Юльку, подругу детства, я узнал сразу, хотя это было совсем непросто. Я ведь помнил её как танцующую девочку: лёгкую, невесомую, пластичную, яркую и солнечную.
Мы жили в одном подъезде, вместе ходили в школу, играли в дочки-матери, тысячи раз наблюдали грозу из окон подъезда между четвёртым и пятым этажами.
Однажды даже были свидетелями изумительного, но страшного полёта шаровой молнии, которая кружила вблизи подъезда блестящим ртутным шариком, потом заглянула почти в самое окно, зашипела и исчезла.
Юлька страстно любила танцевать.
Просто так.
Мама шила ей прозрачные танцевальные платьица из остатков штор, которые готовила на продажу: струящиеся, журчащие, напоминающие струи дождя или обволакивающие серебристые туманы.
Все прочили девочке большое будущее на сцене, но сама она не загадывала – просто танцевала, очень часто прямо на улице.
Я только и слышал тогда, от родителей, друзей, знакомых – не упусти, вы созданы друг для друга.
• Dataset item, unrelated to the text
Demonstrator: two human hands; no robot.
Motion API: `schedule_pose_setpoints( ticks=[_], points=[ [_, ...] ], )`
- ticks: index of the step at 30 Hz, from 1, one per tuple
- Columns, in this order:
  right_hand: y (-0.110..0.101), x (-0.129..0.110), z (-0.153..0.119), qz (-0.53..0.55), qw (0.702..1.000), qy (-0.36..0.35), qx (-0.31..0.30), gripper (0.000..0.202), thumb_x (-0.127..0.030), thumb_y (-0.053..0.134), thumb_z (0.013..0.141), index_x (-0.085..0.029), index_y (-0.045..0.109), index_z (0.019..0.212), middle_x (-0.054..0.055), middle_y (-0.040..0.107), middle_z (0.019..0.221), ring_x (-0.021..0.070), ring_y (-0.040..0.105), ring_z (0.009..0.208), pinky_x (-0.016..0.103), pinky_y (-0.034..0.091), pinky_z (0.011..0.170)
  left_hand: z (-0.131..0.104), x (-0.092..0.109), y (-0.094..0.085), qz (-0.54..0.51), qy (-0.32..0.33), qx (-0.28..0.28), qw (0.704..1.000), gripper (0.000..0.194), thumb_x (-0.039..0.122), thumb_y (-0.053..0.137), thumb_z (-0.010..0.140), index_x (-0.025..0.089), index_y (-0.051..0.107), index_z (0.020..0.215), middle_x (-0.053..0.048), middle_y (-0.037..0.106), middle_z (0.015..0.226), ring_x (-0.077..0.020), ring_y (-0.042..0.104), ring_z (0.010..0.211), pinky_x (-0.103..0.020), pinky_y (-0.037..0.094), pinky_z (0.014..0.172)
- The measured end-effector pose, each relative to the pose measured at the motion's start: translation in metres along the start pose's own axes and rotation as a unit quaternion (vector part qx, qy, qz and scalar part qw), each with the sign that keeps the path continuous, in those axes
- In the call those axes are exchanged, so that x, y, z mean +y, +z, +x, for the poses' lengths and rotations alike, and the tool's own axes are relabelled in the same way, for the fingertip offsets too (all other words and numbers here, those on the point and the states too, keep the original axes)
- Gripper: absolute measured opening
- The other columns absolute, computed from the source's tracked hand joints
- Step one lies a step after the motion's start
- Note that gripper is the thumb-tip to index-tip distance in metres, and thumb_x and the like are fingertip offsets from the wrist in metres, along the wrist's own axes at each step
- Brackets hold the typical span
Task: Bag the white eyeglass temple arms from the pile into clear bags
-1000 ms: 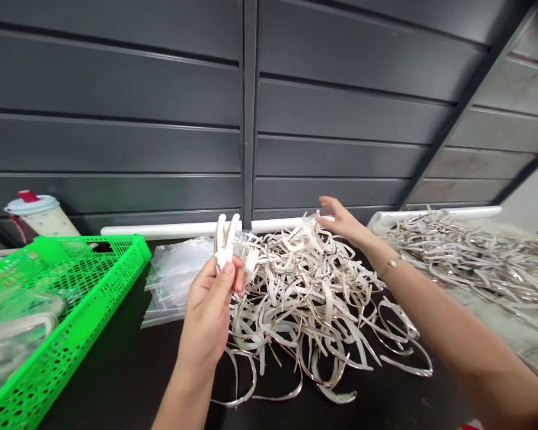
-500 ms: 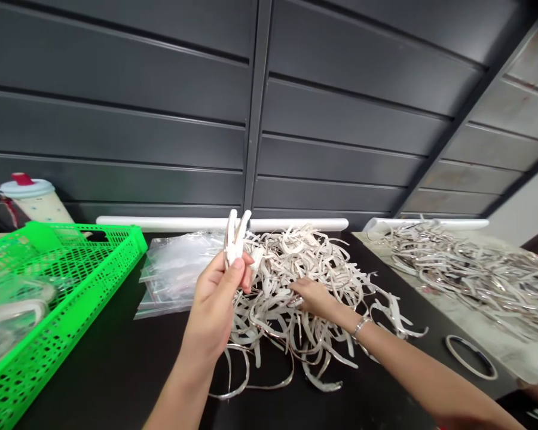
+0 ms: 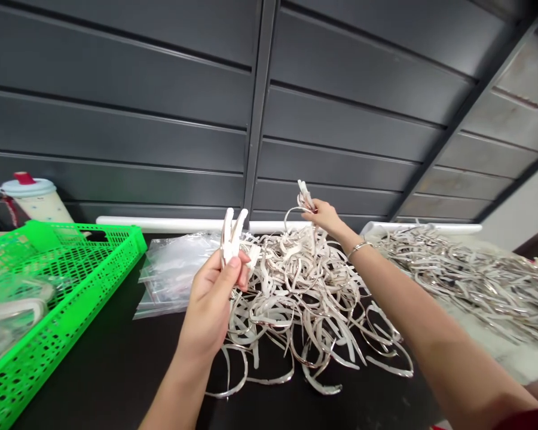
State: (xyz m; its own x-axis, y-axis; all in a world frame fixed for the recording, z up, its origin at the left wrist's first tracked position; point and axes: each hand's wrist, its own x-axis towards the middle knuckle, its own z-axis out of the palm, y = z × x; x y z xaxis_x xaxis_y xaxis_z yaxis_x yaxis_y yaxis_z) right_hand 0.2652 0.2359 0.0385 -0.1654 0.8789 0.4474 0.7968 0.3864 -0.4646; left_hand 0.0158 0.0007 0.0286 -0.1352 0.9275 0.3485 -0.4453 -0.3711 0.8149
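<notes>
Along the left side of the black worktop stands a green crate, with clear plastic bags just beside it toward the far edge. The left hand rises upright from the near edge, thumb pressed over a small bundle of white strips (their tips splay apart). A tangled pile of similar strips covers the worktop's middle. Over its far side, the right hand, arm stretched from the near right corner, pinches some curved strips.
</notes>
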Motion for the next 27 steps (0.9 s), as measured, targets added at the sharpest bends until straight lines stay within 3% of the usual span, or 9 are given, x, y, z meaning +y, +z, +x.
schedule_pose_setpoints(
  ticks=[4,6,9,11,14,18,22,27],
  points=[
    [0.016,-0.006,-0.022,0.020,0.997,-0.036,-0.058,0.062,-0.031,0.071,0.069,-0.018,0.052,0.126,0.012,0.058,0.121,0.0249,0.058,0.105,0.039,0.047,0.089,-0.001,0.002,-0.001,0.003,0.003,0.002,1.000,0.014,0.031,0.061,0.084,0.019,0.063,0.079,0.003,0.049,0.059,-0.0108,0.042,0.059,-0.025,0.036,0.063],
    [0.021,-0.004,-0.048,0.015,0.997,-0.047,-0.064,0.061,-0.031,0.069,0.072,-0.019,0.050,0.129,0.014,0.050,0.132,0.0283,0.046,0.123,0.045,0.038,0.101,-0.002,0.003,-0.001,0.003,0.002,0.002,1.000,0.014,0.031,0.060,0.084,0.019,0.063,0.078,0.003,0.048,0.059,-0.0111,0.042,0.059,-0.025,0.036,0.063],
    [0.021,0.008,-0.101,-0.004,0.997,-0.048,-0.063,0.060,-0.034,0.065,0.076,-0.020,0.047,0.131,0.015,0.037,0.143,0.0324,0.031,0.134,0.052,0.025,0.108,-0.001,0.003,-0.001,0.002,-0.003,0.004,1.000,0.014,0.031,0.059,0.084,0.019,0.063,0.078,0.003,0.048,0.060,-0.0112,0.041,0.059,-0.026,0.037,0.063],
    [0.020,0.022,-0.142,-0.028,0.997,-0.058,-0.052,0.058,-0.039,0.061,0.080,-0.024,0.044,0.133,0.013,0.035,0.144,0.0309,0.031,0.134,0.051,0.026,0.108,-0.001,0.003,0.000,0.000,-0.001,0.002,1.000,0.014,0.031,0.060,0.084,0.019,0.063,0.077,0.003,0.049,0.060,-0.0110,0.041,0.059,-0.025,0.037,0.062],
    [0.023,0.044,-0.204,-0.052,0.999,-0.015,0.001,0.054,-0.040,0.058,0.081,-0.024,0.045,0.131,0.014,0.036,0.139,0.0317,0.033,0.132,0.051,0.028,0.108,0.000,0.000,0.001,0.005,0.004,-0.006,1.000,0.013,0.029,0.059,0.084,0.020,0.064,0.076,0.003,0.049,0.059,-0.0108,0.041,0.058,-0.024,0.035,0.059],
    [0.038,0.058,-0.263,-0.052,0.995,0.076,-0.038,0.068,-0.039,0.066,0.073,-0.023,0.043,0.134,0.015,0.036,0.140,0.0343,0.035,0.131,0.051,0.032,0.106,-0.001,-0.003,0.003,0.017,-0.001,-0.015,1.000,0.013,0.029,0.058,0.085,0.021,0.065,0.077,0.002,0.049,0.061,-0.0113,0.042,0.059,-0.025,0.037,0.062],
    [0.056,0.055,-0.272,-0.018,0.994,0.061,-0.089,0.059,-0.023,0.068,0.066,-0.023,0.057,0.124,0.013,0.047,0.133,0.0314,0.046,0.124,0.045,0.040,0.101,-0.003,-0.005,0.004,0.028,0.008,-0.026,0.999,0.014,0.029,0.056,0.087,0.021,0.065,0.079,0.002,0.048,0.062,-0.0117,0.042,0.060,-0.026,0.037,0.063],
    [0.052,0.049,-0.233,0.009,0.999,0.028,-0.037,0.029,-0.009,0.053,0.069,-0.021,0.071,0.088,0.007,0.068,0.091,0.0233,0.066,0.087,0.038,0.052,0.084,-0.005,-0.003,0.005,0.028,0.013,-0.032,0.999,0.013,0.028,0.056,0.088,0.021,0.064,0.081,0.002,0.048,0.062,-0.0112,0.041,0.061,-0.025,0.037,0.064]
  ],
)
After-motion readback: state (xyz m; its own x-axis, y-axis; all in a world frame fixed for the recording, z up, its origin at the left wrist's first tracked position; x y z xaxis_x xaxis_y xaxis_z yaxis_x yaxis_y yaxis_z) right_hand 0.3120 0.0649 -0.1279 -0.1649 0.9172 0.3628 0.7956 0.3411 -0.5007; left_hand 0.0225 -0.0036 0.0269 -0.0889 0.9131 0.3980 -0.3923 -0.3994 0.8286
Юлька всегда и всё решала сама, она была натурой необычайно творческой. Вдохновляющие идеи и их реализации толпились в её внутреннем мире, не давая ни минуты покоя.
Не могу сказать, что любил Юльку, тогда я не умел распознавать и понимать свои незрелые чувства. Мы просто жили вместе, превратившись со временем в единое целое.
Я относился к Юльке как к сестре. Мы были пятнадцатилетними подростками, хотя и весьма любопытными.
Тело и пластика подруги день ото дня становились всё привлекательнее, а танцы – более откровенными, замысловатыми, изящными, подчёркивающими пластичную женственность.
В то время мы часто закрывались у неё или у меня дома: учились целоваться, танцевали, обнявшись, беседовали о счастливом будущем. Точнее, Юлька рассказывала о своих девичьих иллюзиях, а я пытался в них встроиться.
Она мечтала о волшебной любви, о путешествиях на больших океанских лайнерах, о необитаемых островах и многом другом, до чего мне тогда в принципе не было никакого дела. Вот поцеловаться и потискаться я точно был не прочь. И подурачиться – тоже.
Сейчас передо мной стояла Юлька с землистым лицом в застиранном мятом платье с папироской в углу рта и улыбалась щербатым ртом.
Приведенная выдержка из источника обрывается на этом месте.